Clinical trials of immune checkpoint inhibitors (anti-CTLA-4) and cancer vaccines (e.g. MUC1, GVAX), although well tolerated and able to generate an immune response, have demonstrated only limited impact on overall patient survival in PDAC6,7,8,9,10,11. Data from animal models of PDAC suggest a phenomenon of T-cell exclusion from the immediate tumor microenvironment (TME), which might be the basis for recalcitrance to checkpoint inhibitor therapy (including, anti-PD-1 and anti-CTLA-4)12. A possible reason for this T-cell exclusion may be the relatively low mutational load observed in PDAC (we identified an average of 62 coding mutations in our recent study on genomic analysis of PDAC13). An alternative explanation for the resistance of PDAC to immunotherapy may be that while both neoantigens and corresponding TAA-reactive CD8+ TILs exist in PDAC, there is profound immune suppression that leads to ineffective T-cell activation and immune rejection.
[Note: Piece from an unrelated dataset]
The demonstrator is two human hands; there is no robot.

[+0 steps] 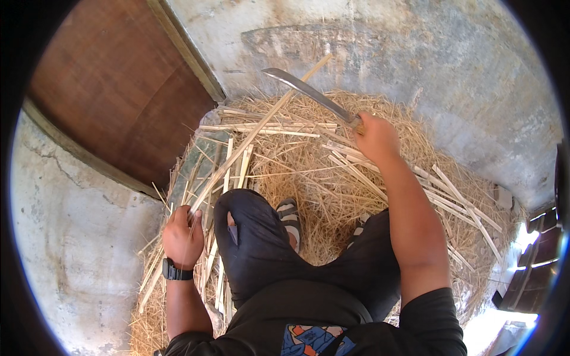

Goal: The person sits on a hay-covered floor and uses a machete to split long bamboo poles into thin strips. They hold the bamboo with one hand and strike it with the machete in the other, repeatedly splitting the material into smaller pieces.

Such functional immune suppression, despite an effector T-cell influx, might be caused by the presence of regulatory T cells (Tregs), myeloid-derived suppressor cells (MDSCs), tumor-associated macrophages (TAMs) and other inhibitory cytokines like TGFbeta and IL-10, all of which have been reported in the PDAC milieu14,15. In such cases, removal of immune suppression barriers, such as depletion of myeloid cells16, or artificially “boosting” the immune response through TAA-targeted vaccines or adoptively transferring T cells could enable overcoming tolerance17,18. In line with this, it has recently been shown that T cells engineered against Mesothelin, a surface antigen present on mesothelial cells, can cause tumor lysis and increased survival in PDAC patients19.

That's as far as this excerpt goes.